If Vampire Weekend stay at the top of their game, they both offend the world and make it dance. They will spin African music with upper class white sensibilities. They will inspire pejorative buzzwords from critics like “Harvardcore” and “Sandalstep” while receiving plaudits from others. If we're lucky, they won't fuck with this formula, and new songs “Diane Young” and “Step” indicate that the recipe is intact.
Let's start with “Step,” perhaps most likely to rankle critics. The beat is classic four-on-the-floor, Ezra Koenig is sing-rapping, and on the chorus, in a joint act of shade-casting and classic VW, a harpsichord comes in, taking the tune even further from the boroughs shown in the video than Ezra's stream-of-consciousness geographical name-dropping.
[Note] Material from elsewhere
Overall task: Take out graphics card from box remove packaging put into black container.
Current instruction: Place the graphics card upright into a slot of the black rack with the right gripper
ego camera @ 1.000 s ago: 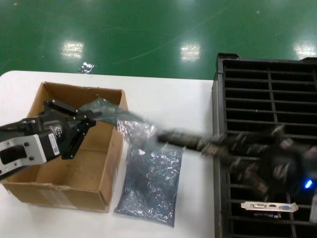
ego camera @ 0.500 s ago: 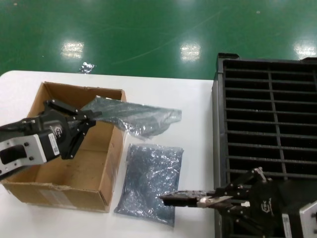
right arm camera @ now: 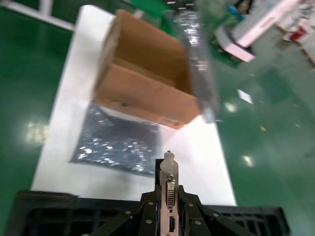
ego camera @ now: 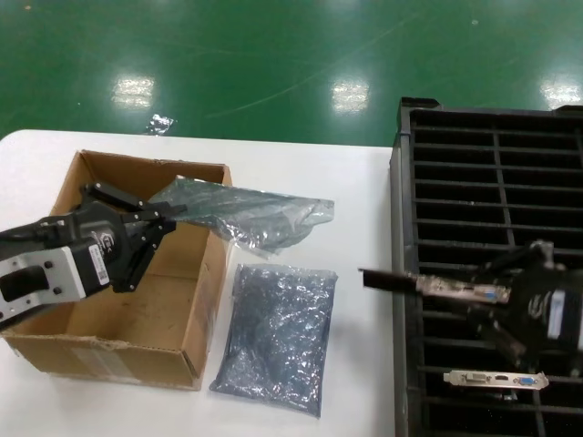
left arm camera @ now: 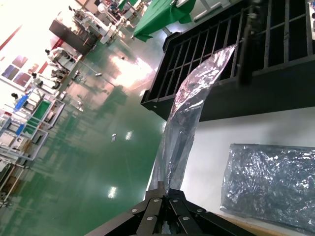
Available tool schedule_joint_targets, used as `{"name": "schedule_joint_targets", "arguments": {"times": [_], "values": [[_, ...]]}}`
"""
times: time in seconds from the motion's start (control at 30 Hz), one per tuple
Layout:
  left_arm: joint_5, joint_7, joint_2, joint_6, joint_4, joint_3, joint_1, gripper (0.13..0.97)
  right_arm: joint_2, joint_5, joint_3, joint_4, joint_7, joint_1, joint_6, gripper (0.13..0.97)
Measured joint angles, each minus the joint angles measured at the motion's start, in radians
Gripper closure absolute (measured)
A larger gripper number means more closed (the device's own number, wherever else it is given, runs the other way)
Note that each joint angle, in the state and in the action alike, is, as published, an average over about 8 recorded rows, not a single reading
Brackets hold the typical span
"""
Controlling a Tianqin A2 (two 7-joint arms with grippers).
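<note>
My left gripper (ego camera: 167, 217) hangs over the brown cardboard box (ego camera: 91, 341) and is shut on one end of the crinkly translucent bag (ego camera: 260, 216). The bag stretches out rightward over the table and looks empty; it also shows in the left wrist view (left arm camera: 192, 113). My right gripper (ego camera: 492, 293) is shut on the graphics card (ego camera: 392, 279) at its silver bracket (right arm camera: 170, 179). It holds the card level over the left edge of the black container (ego camera: 496, 182), with the card's dark end sticking out over the table.
A second grey bag (ego camera: 278, 337) lies flat on the white table (ego camera: 355, 182) between the box and the container. Another card's bracket with a blue port (ego camera: 496, 378) stands in a near slot. Green floor lies beyond.
The card has come out of the held bag. My right gripper carried it down toward the table's front, then up and right to the container's edge. The left gripper has not moved.
</note>
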Motion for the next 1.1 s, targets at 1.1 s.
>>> {"name": "schedule_joint_targets", "arguments": {"times": [1.1], "values": [[0.000,0.000,0.000,0.000,0.000,0.000,0.000,0.958,0.091,-0.011,0.259,0.017,0.114,-0.221,0.023,0.906]]}}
But there's truth in the apparent nonsense, an urge to realize the futility of control while keeping the faith.
Drawn from digitally mangled surf rock and sugar-high Buddy Holly, “Diane Young” is perhaps less politically engaging, but that doesn't mean there's no experimentation. Big brassy horns lead for a long time, while machine gun drums sprout up like rashes. But when the guitar does come in, it's like watching a stuntman spin out in mid-air then land perfectly. This is Vampire Weekend taking the parts of their North American influences - the ones that cause your parents to perk up when “Cousins” comes on - and making them weirder than ever. It pops like melted vinyl from the Happy Days jukebox.
The band's new album is out May 6th via XL Recordings.